A primeira “revolução” aconteceu em 1958-59 com a descoberta do petróleo no Golfo de Sidra e na Cirenaica. Um dos países mais pobres de África passa a poder viver da renda petrolífera. A distribuição da renda será, ao lado do aparelho repressivo, o melhor instrumento do domínio absoluto de Khadafi, o meio de “dividir para reinar”, favorecendo ou punindo tribos e regiões através da distribuição das benesses. Ele conhecia o país. Na incapacidade de o unificar, decretou a “extinção do estado”, inventando um “estado das massas”, a Jamahiriya. As embrionárias instituições estatais herdadas da monarquia foram apagadas.

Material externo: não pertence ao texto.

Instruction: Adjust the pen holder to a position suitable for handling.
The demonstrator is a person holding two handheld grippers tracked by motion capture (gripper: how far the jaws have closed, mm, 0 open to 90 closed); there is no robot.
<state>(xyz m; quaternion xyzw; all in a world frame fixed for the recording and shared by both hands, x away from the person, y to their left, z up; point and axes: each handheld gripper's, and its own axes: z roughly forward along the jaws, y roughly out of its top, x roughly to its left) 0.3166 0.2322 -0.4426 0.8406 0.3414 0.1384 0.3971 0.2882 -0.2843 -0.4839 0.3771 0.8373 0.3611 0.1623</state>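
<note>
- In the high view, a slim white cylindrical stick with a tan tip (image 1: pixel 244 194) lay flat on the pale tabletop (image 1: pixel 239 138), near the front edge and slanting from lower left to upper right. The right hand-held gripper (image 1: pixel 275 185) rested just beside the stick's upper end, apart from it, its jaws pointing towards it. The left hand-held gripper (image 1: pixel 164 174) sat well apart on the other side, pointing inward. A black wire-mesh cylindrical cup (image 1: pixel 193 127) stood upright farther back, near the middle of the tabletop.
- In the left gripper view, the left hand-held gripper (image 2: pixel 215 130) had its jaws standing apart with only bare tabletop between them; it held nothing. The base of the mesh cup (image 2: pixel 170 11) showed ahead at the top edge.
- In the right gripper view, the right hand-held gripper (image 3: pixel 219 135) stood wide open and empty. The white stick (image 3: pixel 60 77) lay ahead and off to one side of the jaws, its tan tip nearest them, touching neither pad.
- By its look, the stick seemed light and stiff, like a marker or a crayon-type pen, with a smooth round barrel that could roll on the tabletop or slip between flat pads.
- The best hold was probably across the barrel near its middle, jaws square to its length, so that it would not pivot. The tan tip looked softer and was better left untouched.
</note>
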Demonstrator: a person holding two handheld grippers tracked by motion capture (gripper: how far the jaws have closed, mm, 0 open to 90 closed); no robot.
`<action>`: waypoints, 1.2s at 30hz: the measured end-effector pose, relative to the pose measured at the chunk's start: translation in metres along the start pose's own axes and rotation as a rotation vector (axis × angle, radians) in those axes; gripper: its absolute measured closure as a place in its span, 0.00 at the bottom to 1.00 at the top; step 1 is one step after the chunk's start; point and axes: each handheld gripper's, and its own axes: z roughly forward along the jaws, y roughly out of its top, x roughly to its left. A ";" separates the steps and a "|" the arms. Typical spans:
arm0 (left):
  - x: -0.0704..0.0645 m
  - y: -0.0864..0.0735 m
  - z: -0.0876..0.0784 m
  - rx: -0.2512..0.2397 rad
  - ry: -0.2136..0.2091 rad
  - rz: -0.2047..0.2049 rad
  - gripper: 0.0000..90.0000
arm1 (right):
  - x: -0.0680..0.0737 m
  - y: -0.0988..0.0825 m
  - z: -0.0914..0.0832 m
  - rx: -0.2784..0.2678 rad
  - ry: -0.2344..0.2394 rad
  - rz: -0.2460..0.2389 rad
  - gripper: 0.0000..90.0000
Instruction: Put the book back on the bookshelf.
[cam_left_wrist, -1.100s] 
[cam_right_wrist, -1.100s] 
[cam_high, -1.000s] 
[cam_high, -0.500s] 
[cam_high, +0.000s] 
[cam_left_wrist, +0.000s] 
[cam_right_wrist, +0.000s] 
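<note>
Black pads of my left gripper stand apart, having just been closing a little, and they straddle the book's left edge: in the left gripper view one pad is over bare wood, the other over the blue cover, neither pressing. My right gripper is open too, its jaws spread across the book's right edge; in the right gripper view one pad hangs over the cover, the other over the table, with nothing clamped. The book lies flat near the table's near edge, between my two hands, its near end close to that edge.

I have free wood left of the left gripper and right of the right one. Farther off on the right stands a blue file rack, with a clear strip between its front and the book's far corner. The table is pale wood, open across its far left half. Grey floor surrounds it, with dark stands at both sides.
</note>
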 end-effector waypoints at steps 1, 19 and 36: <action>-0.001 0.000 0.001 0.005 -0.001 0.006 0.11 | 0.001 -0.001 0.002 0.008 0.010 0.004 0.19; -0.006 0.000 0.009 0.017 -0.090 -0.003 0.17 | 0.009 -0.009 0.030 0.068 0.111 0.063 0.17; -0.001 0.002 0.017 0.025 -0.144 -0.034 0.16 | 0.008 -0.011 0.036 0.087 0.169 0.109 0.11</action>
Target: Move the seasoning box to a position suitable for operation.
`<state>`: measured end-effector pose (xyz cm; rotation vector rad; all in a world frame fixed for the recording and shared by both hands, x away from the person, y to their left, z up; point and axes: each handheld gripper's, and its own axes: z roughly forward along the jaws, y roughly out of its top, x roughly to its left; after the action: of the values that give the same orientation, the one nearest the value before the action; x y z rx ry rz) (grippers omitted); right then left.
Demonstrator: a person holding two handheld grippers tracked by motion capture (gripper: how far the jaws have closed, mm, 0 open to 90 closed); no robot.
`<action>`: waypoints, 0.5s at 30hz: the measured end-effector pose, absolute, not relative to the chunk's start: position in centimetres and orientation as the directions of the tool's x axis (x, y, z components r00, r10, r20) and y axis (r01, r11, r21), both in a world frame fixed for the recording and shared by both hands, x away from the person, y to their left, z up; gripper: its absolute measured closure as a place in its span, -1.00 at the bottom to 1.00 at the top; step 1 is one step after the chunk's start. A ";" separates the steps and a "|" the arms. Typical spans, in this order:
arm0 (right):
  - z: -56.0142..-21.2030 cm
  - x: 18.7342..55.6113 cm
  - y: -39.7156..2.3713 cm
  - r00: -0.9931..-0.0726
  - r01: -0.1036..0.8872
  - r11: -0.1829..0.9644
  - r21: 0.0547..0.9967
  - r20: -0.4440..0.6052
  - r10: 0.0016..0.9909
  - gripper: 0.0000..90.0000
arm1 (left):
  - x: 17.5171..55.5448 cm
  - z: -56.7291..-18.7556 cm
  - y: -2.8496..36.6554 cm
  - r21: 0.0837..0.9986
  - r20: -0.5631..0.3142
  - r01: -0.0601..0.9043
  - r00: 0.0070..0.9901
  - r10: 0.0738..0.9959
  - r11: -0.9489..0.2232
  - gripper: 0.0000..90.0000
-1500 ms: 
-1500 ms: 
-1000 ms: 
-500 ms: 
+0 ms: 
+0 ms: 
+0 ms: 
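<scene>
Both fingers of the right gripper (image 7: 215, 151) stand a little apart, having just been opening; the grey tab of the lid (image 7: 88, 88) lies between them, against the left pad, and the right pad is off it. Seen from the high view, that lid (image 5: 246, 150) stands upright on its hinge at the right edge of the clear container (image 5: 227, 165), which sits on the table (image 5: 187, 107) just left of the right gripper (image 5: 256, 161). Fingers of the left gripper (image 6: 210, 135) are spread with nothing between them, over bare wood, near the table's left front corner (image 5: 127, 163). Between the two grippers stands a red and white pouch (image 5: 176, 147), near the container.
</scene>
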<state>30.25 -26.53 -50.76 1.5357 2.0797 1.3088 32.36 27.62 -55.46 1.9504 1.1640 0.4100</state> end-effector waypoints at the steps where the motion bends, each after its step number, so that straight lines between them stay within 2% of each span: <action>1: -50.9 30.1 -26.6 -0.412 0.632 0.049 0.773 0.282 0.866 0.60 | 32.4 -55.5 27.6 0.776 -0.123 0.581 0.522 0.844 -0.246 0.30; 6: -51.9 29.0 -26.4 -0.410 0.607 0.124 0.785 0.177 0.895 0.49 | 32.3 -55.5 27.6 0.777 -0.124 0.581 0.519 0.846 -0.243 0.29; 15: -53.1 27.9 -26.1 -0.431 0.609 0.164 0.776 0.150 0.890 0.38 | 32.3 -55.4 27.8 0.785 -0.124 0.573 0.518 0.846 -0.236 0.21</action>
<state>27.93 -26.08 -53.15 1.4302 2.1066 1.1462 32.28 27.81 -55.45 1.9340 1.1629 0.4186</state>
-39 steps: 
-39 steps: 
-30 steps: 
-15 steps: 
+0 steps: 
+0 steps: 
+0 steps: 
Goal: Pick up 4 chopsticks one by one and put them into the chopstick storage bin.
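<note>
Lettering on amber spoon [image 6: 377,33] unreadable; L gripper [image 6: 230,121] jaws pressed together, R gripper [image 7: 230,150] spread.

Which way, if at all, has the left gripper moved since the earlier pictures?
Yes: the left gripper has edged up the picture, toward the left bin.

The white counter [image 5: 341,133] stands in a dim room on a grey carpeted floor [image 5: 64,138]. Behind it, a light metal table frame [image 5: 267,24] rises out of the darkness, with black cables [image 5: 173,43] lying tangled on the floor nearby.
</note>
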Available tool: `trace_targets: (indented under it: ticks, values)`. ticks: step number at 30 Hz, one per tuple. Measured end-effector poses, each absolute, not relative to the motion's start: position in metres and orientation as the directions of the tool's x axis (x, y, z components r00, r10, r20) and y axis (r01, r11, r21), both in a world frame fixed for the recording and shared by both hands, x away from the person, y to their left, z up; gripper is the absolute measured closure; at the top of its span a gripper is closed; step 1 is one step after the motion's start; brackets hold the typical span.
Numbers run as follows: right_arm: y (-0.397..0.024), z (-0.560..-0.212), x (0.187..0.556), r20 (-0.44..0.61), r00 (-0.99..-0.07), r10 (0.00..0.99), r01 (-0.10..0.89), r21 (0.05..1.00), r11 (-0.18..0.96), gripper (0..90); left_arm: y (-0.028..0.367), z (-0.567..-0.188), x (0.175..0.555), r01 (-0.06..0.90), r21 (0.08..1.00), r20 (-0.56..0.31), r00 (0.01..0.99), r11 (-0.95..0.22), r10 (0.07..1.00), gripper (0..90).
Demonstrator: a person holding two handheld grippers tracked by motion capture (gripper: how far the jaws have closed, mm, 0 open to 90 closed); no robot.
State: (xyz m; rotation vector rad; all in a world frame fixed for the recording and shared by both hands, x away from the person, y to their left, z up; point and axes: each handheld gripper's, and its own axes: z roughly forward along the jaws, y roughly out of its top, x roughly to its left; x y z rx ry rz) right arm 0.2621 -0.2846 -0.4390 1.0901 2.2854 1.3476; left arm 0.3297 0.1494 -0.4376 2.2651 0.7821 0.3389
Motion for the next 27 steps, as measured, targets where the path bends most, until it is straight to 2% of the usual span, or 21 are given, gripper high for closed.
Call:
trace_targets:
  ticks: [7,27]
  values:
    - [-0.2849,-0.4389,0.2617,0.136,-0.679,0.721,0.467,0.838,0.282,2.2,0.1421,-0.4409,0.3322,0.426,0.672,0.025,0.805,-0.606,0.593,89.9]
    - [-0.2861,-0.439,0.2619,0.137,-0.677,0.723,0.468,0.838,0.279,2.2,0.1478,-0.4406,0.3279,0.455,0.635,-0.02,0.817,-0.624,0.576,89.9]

Previu em Fevereiro de 2011 o americano Dirk Vandewalle, historiador da Líbia contemporânea: “Se Khadafi desaparecer, haverá um enorme vácuo, não apenas político mas económico e social. Não há quaisquer grupos organizados na sociedade líbia.” A queda de Khadafi foi definida como um “sucesso catastrófico”.

A anarquia reinante leva a que a Líbia seja uma virtual base terrorista e um abjecto mercado de tráfico de vidas humanas.

Tudo passa pelo petróleo

O puzzle líbio tem outros actores. Se a Tunísia e a Argélia apostam no diálogo, o Egipto, os Emirados Árabes Unidos, a Rússia e a França apoiam e armam o general Hatfar. A Turquia, o Qatar e a Itália apoiam Trípoli e Al-Sarraj. Os americanos bombardeiam o Daesh. A UE é a “grande ausente”. A Europa está paralisada pelo conflito entre Roma e Paris. Os franceses da Total e da GDF-Suez querem dominar o petróleo e o gás líbios. Para os italianos, manter a hegemonia da ENI é uma prioridade nacional. Paris olha ainda para a posição fulcral da Líbia junto da sua área de influência no Mali ou no Chade.

Negociar apenas com Haftar e Al-Sarraj, sem ao mesmo tempo obter um acordo com tribos e cidades, é tempo perdido, pois estas têm interesses próprios e as milícias mudam de campo com facilidade. Nenhum acordo terá sucesso sem o envolvimento da realidade tribal, a base da sociedade líbia. Resta o quebra-cabeças: a estabilização — e não eleições — é a condição necessária para um acordo de distribuição equitativa da renda petrolífera, o que, por sua vez, é condição para a retomada da plena exploração do petróleo. Não depende só dos líbios. Enquanto as potências estrangeiras persistirem nas suas “guerras por procuração”, prosseguirá a luta entre facções pelo controlo das jazidas e dos terminais, numa engrenagem sem fim. Na Líbia, o futuro passa pelo petróleo.